● Activity
The line containing "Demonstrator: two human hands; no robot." marks the start; repeat it and every following line exactly through the end of the entries.

● Input for this task
=== Section Start ===
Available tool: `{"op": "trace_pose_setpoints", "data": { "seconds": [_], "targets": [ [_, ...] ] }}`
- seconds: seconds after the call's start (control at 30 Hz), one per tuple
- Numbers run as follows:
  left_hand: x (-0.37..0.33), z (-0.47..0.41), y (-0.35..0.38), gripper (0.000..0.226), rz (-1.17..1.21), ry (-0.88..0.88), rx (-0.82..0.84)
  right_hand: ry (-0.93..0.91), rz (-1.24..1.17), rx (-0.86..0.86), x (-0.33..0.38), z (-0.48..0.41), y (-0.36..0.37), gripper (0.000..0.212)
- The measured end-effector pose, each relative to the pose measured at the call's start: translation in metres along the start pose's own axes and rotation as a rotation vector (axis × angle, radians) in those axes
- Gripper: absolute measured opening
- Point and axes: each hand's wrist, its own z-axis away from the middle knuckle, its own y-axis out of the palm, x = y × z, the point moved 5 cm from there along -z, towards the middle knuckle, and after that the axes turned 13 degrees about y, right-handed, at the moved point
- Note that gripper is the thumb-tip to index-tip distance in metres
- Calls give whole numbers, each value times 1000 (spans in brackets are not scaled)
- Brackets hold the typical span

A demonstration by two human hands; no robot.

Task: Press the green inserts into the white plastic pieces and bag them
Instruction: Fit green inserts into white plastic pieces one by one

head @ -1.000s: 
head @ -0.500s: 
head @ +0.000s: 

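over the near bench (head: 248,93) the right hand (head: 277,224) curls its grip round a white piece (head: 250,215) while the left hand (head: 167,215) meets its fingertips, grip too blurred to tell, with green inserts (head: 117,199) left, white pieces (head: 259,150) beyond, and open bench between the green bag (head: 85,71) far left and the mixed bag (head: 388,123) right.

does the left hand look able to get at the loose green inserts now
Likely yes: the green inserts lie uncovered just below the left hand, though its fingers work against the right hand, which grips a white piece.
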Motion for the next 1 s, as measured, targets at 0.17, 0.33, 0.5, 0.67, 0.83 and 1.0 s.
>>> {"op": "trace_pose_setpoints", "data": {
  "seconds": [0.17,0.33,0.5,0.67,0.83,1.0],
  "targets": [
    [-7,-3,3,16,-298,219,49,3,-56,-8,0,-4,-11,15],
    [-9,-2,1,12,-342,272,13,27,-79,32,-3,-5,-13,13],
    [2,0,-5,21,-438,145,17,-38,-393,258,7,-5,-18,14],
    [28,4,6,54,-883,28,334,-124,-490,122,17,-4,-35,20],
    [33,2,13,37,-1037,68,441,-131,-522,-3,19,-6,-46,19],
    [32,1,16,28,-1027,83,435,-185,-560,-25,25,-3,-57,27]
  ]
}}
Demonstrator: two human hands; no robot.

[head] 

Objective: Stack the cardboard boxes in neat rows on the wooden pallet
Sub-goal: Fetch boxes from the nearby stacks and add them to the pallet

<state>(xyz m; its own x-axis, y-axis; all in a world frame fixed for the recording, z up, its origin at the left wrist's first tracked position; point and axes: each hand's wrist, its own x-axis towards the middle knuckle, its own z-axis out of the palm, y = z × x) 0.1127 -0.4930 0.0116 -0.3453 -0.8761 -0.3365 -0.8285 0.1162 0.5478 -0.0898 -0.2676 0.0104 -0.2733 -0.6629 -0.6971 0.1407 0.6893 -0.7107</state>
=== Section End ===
● Answer section
Demonstrator: two human hands; no robot.

[head] 

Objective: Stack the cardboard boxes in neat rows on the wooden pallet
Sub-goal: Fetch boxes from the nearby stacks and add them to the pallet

<state>(xyz m; its own x-axis, y-axis; all in a world frame fixed for the recording, z up, its origin at the left wrist's first tracked position; point and axes: each hand's wrist, its own x-axis towards the middle knuckle, its own z-axis out of the palm, y = z × x) 0.1127 -0.4930 0.0116 -0.3453 -0.8761 -0.3365 -0.8285 0.1162 0.5478 -0.0898 -0.2676 0.0104 -0.2733 -0.6629 -0.6971 0.1407 0.6893 -0.7107</state>

The response to the exercise has been completed.